Your answer should repeat the listing in full, with no line missing or altered.
-------------------------
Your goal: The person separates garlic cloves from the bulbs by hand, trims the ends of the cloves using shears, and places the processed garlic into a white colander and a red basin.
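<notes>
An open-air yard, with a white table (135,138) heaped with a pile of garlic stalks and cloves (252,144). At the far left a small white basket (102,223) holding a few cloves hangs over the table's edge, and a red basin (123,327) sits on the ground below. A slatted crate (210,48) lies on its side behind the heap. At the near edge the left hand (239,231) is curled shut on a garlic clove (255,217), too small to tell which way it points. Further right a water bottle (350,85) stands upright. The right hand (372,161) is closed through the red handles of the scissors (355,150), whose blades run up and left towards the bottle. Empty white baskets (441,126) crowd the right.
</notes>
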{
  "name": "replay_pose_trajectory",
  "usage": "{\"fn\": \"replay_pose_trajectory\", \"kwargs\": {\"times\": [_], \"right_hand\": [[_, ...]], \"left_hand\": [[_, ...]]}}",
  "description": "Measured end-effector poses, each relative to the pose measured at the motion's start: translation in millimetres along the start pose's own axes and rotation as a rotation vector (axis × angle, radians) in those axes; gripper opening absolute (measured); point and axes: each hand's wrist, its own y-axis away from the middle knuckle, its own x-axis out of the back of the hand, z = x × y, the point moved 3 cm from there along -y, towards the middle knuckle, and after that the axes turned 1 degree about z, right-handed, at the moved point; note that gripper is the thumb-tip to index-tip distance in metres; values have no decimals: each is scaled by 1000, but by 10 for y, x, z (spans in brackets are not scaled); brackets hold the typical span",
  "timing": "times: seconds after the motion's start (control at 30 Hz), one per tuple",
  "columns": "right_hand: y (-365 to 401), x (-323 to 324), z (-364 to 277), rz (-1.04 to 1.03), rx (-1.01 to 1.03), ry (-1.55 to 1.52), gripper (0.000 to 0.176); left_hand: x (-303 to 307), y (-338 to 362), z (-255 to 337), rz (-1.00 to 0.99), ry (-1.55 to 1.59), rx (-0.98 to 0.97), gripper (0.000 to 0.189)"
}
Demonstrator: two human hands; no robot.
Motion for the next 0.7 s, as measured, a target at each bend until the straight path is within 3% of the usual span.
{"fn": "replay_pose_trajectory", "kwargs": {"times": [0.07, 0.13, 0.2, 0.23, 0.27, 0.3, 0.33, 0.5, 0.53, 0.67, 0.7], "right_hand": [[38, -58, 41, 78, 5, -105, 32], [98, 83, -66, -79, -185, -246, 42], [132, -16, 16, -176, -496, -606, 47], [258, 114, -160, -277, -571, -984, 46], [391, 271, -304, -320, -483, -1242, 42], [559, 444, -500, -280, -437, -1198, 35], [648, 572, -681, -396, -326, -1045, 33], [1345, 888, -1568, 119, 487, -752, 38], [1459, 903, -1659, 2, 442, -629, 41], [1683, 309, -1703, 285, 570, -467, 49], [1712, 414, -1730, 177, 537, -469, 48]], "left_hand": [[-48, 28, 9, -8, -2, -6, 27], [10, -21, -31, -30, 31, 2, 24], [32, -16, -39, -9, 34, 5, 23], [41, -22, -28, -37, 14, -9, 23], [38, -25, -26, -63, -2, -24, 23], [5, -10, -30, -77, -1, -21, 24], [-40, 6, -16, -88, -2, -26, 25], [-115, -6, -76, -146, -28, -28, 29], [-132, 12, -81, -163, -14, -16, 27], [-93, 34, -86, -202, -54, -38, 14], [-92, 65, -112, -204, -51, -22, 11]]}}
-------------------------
**THE COMPLETED TASK**
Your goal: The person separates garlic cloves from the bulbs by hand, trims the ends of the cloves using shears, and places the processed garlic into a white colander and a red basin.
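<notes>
An open-air yard, with a white table (135,138) heaped with a pile of garlic stalks and cloves (252,144). At the far left a small white basket (102,223) holding a few cloves hangs over the table's edge, and a red basin (123,327) sits on the ground below. A slatted crate (210,48) lies on its side behind the heap. At the near edge the left hand (239,231) is curled shut on a garlic clove (255,217), too small to tell which way it points. Further right a water bottle (350,85) stands upright. The right hand (372,161) is closed through the red handles of the scissors (355,150), whose blades run up and left towards the bottle. Empty white baskets (441,126) crowd the right.
</notes>
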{
  "name": "replay_pose_trajectory",
  "usage": "{\"fn\": \"replay_pose_trajectory\", \"kwargs\": {\"times\": [_], \"right_hand\": [[_, ...]], \"left_hand\": [[_, ...]]}}",
  "description": "Measured end-effector poses, each relative to the pose measured at the motion's start: translation in millimetres along the start pose's own axes and rotation as a rotation vector (axis × angle, radians) in those axes; gripper opening absolute (measured); point and axes: each hand's wrist, its own y-axis away from the middle knuckle, its own x-axis out of the back of the hand, z = x × y, the point moved 3 cm from there along -y, towards the middle knuckle, and after that the axes turned 1 degree about z, right-handed, at the moved point; note that gripper is the thumb-tip to index-tip distance in metres; values have no decimals: each is scaled by 1000, but by 10 for y, x, z (spans in brackets are not scaled); brackets hold the typical span",
  "timing": "times: seconds after the motion's start (control at 30 Hz), one per tuple",
  "columns": "right_hand: y (-365 to 401), x (-323 to 324), z (-364 to 277), rz (-1.04 to 1.03), rx (-1.01 to 1.03), ry (-1.55 to 1.52), gripper (0.000 to 0.176); left_hand: x (-303 to 307), y (-338 to 362), z (-255 to 337), rz (-1.00 to 0.99), ry (-1.55 to 1.59), rx (-0.98 to 0.97), gripper (0.000 to 0.189)"
}
Demonstrator: two human hands; no robot.
Motion for the next 0.7 s, as measured, a target at each bend until the straight path is within 3% of the usual span.
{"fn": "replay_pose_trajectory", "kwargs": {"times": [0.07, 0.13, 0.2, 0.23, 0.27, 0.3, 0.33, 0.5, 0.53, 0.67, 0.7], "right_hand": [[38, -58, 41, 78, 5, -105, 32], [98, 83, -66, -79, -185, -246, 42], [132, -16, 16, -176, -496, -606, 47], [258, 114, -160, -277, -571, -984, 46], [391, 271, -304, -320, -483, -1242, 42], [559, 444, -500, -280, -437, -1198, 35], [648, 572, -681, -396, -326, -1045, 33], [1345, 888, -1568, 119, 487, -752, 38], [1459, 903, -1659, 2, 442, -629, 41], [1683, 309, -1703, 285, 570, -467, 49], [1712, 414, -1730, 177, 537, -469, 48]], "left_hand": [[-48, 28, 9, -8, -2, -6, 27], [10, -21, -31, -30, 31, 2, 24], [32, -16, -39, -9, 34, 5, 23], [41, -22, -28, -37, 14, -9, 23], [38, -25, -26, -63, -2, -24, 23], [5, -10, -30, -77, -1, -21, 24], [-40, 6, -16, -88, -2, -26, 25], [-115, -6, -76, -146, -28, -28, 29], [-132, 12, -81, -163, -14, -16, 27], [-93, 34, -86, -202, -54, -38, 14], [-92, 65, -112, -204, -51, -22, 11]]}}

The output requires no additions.